What are some ways to get decent results scanning dark (underexposed?)
slides with VueScan. I'm scanning 30-50 year old Kodachrome with a
Nikon coolscan IV and v7.6.69 of VueScan. I get fantastic results
from slides that are properly exposed but underexposed slides turn out
very noisy (grainy). Dark areas exhibit the most noise and don't look
black. Playing with curves in Nikonscan software gives a smoother,
less grainy look with black dark areas. I'd prefer to use VueScan
because it is faster and VueScan's IR clean handles Kodachrome better
that ICE. But so far, I have to run my problem slides through
Nikonscan to get the best results. What works for you?

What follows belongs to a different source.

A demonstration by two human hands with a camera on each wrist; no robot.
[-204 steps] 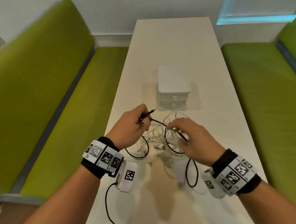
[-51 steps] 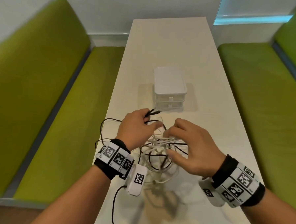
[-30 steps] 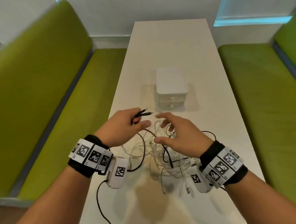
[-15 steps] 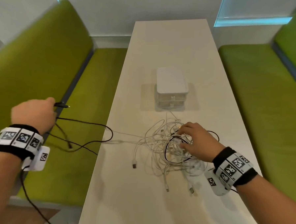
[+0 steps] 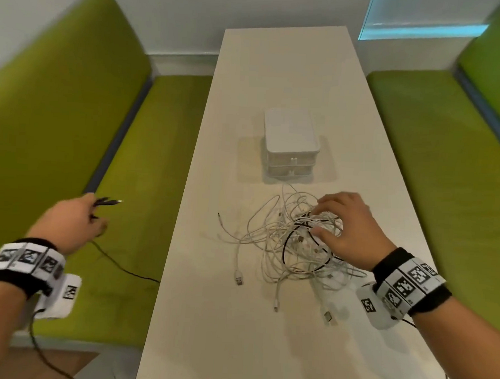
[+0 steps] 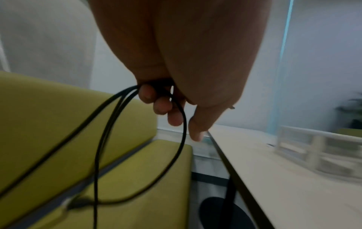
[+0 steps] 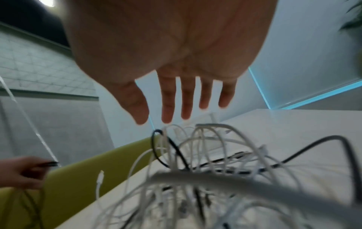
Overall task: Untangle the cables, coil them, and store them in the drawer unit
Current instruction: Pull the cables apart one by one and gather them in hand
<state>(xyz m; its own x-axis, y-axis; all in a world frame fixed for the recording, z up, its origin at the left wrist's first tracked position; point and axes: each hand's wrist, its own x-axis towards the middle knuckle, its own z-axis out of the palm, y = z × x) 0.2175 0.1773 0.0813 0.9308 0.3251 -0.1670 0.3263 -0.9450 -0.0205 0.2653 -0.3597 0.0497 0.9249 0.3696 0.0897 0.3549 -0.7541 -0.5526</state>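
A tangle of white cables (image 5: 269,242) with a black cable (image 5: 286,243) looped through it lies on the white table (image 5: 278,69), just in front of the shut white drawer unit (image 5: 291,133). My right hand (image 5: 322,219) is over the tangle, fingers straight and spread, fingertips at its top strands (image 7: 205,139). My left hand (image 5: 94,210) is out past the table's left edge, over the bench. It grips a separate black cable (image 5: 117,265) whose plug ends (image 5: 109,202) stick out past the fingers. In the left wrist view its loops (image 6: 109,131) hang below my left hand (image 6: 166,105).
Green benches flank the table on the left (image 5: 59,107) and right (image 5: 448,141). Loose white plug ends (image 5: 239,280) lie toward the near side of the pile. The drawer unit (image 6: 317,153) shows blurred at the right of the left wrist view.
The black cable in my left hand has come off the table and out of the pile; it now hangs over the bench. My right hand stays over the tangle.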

Thanks in advance and happy scanning!
Joe Sands
Next, have your tried the "long exposure pass" option in VS? It makes two
scans and then averages them. Sometimes it does a decent job.
Doug
--
Doug's "MF Film Holder" for batch scanning "strips" of 120/220 medium format
film:
http://home.earthlink.net/~dougfisher/holder/mfholderintro.html
Yes. Thanks for the tip. Another that worked for me was to move the
white point slider in the preview window to the left until the image
data just started to clip. The default scan of the underexposed slide
set the white point far to the right of the "whitest" pixels.
> Next, have your tried the "long exposure pass" option in VS? It makes two
> scans and then averages them. Sometimes it does a decent job.

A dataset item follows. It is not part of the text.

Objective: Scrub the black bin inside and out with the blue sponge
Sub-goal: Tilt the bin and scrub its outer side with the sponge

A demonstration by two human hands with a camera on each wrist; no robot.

Tried this too. Didn't seem to be much improved over a single scan.
I guess the Nikon IV does a pretty decent job with one pass!

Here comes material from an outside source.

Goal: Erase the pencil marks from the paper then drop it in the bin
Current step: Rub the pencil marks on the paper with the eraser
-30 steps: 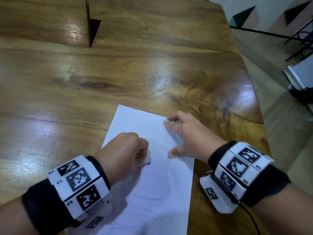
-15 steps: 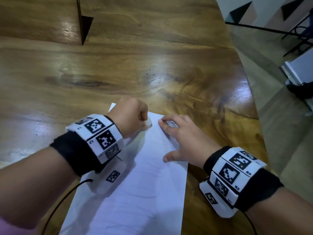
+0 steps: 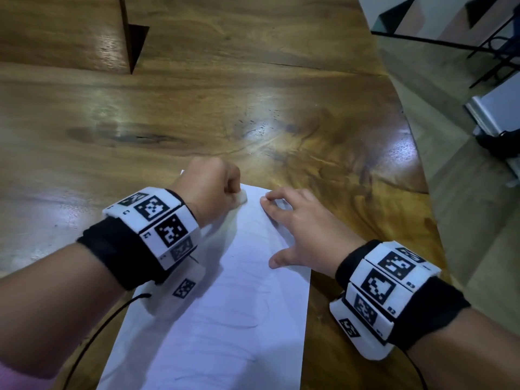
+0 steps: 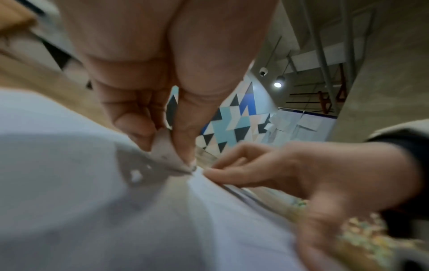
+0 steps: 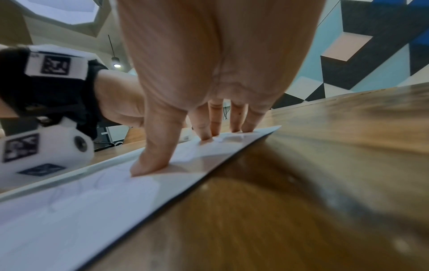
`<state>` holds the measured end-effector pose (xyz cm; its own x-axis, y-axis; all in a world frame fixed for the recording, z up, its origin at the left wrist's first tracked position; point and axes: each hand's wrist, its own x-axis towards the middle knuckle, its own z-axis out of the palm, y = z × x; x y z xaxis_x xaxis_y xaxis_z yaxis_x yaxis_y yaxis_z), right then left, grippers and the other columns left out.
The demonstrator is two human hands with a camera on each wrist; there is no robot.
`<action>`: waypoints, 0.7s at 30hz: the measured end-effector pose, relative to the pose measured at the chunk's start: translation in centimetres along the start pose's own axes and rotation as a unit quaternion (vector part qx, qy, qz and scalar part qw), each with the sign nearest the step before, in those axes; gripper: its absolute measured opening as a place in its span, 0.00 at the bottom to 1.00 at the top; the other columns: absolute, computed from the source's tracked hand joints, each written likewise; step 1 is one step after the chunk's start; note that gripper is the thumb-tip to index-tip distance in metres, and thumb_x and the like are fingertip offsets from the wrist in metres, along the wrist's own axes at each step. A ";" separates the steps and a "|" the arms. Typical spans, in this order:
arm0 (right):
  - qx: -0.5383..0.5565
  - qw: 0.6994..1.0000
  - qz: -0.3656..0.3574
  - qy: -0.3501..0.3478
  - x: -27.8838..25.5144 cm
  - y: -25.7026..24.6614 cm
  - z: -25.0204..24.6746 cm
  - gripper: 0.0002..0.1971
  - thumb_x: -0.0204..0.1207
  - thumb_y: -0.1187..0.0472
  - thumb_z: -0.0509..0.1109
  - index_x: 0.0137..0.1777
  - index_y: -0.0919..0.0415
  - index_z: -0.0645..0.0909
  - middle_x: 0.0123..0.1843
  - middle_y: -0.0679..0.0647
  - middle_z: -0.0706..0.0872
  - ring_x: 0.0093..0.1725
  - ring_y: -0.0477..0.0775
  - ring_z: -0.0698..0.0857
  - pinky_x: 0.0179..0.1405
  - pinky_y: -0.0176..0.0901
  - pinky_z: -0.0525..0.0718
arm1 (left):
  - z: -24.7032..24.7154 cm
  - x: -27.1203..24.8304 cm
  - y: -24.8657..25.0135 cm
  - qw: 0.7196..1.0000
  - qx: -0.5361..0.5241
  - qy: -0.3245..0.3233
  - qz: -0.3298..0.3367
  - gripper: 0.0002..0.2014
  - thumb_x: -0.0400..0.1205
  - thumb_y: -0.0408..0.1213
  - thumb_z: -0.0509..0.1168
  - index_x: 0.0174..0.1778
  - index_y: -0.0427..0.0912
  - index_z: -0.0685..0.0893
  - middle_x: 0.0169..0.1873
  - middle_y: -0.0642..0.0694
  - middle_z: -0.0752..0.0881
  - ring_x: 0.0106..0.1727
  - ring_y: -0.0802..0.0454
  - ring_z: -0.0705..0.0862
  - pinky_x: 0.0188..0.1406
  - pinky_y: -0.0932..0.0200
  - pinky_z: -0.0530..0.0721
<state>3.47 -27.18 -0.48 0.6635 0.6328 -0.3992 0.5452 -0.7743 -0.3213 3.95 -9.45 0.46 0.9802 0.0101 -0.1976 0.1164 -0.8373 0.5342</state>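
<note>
A white sheet of paper [image 3: 225,313] with faint pencil lines lies on the wooden table [image 3: 253,108] near its front edge. My left hand [image 3: 213,187] is curled in a fist around a small white eraser [image 3: 241,197], whose tip touches the paper near its far edge. In the left wrist view the eraser [image 4: 166,152] sits pinched between thumb and fingers. My right hand [image 3: 298,229] lies spread on the sheet's right side. Its fingertips [image 5: 205,136] and thumb press the paper [image 5: 69,210] flat. No bin is in view.
The table's right edge curves away beside my right wrist, with floor beyond. A dark triangular gap [image 3: 135,43] cuts into the tabletop at the far left. A white and black object [image 3: 495,122] stands on the floor at the right. A cable [image 3: 92,339] runs from my left wristband.
My left hand carried the eraser from the middle of the sheet up to its far edge. The right hand stayed pressed on the paper.
</note>
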 end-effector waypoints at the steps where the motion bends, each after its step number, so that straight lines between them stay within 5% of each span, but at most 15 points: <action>1: 0.001 1.000 0.000 0.000 0.0 0.0 0.0 0.50 0.65 0.42 0.76 0.83 0.51 0.52 0.77 0.40 0.54 0.73 0.44 0.52 0.75 0.40 0.63 | 0.2 -0.3 0.1 1.000 -0.002 -0.025 0.010 0.05 0.70 0.36 0.73 0.31 0.42 0.84 0.22 0.56 0.76 0.29 0.53 0.76 0.34 0.63 0.75; 3: 0.005 1.000 0.001 0.001 0.0 0.0 0.1 0.50 0.65 0.42 0.76 0.83 0.51 0.52 0.77 0.40 0.55 0.73 0.44 0.52 0.75 0.40 0.62 | 0.4 -0.7 0.3 0.999 -0.001 -0.050 0.015 0.04 0.70 0.36 0.72 0.32 0.42 0.85 0.22 0.56 0.76 0.30 0.53 0.76 0.31 0.69 0.72; 8: -0.001 1.000 0.001 0.000 0.0 0.0 0.1 0.50 0.66 0.42 0.76 0.83 0.51 0.51 0.77 0.41 0.55 0.73 0.46 0.54 0.74 0.39 0.61 | 0.4 -0.1 0.3 1.000 0.008 0.018 -0.021 0.04 0.70 0.34 0.72 0.31 0.41 0.83 0.24 0.54 0.74 0.39 0.47 0.77 0.38 0.60 0.75; 13: -0.006 1.000 0.003 -0.002 -0.1 -0.1 0.0 0.50 0.67 0.42 0.75 0.83 0.51 0.50 0.77 0.42 0.55 0.73 0.46 0.54 0.74 0.39 0.60 | 0.4 -0.7 1.0 0.999 0.025 -0.042 0.018 0.03 0.72 0.35 0.71 0.37 0.39 0.85 0.24 0.54 0.75 0.38 0.50 0.77 0.26 0.77 0.67; 17: -0.003 1.000 0.003 -0.006 -0.1 -0.1 0.0 0.50 0.67 0.42 0.75 0.83 0.52 0.51 0.78 0.42 0.55 0.74 0.46 0.54 0.75 0.40 0.61 | -0.4 0.5 0.7 0.999 0.017 0.013 -0.024 0.05 0.72 0.36 0.72 0.38 0.39 0.85 0.30 0.47 0.80 0.41 0.47 0.77 0.39 0.61 0.72; 21: 0.000 1.000 0.005 -0.005 -0.1 0.0 0.0 0.50 0.66 0.42 0.76 0.83 0.51 0.50 0.77 0.42 0.55 0.73 0.46 0.54 0.74 0.40 0.63 | 0.1 -0.6 0.5 0.998 0.007 -0.063 0.005 0.08 0.70 0.35 0.73 0.28 0.45 0.81 0.23 0.55 0.76 0.31 0.52 0.76 0.30 0.68 0.73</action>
<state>3.41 -27.19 -0.45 0.6630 0.6254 -0.4114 0.5391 -0.7802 -0.3171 3.44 -9.88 0.76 0.9533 -0.0654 -0.2947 0.1043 -0.8447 0.5250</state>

Does anyone know if you can adjust the LED intensity (analog gain?) in
VueScan?
Thanks to all for you input.
Joe
What is called "gain" is actually exposure time. VueScan allows that for
scanners that allow to change the exposure time, which will also change the
total scan time.
Bart
> Tried this too. Didn't seem to be much improved over a single scan.
> I guess the Nikon IV does a pretty decent job with one pass!
It does, but I found significant improvement in shadow noise.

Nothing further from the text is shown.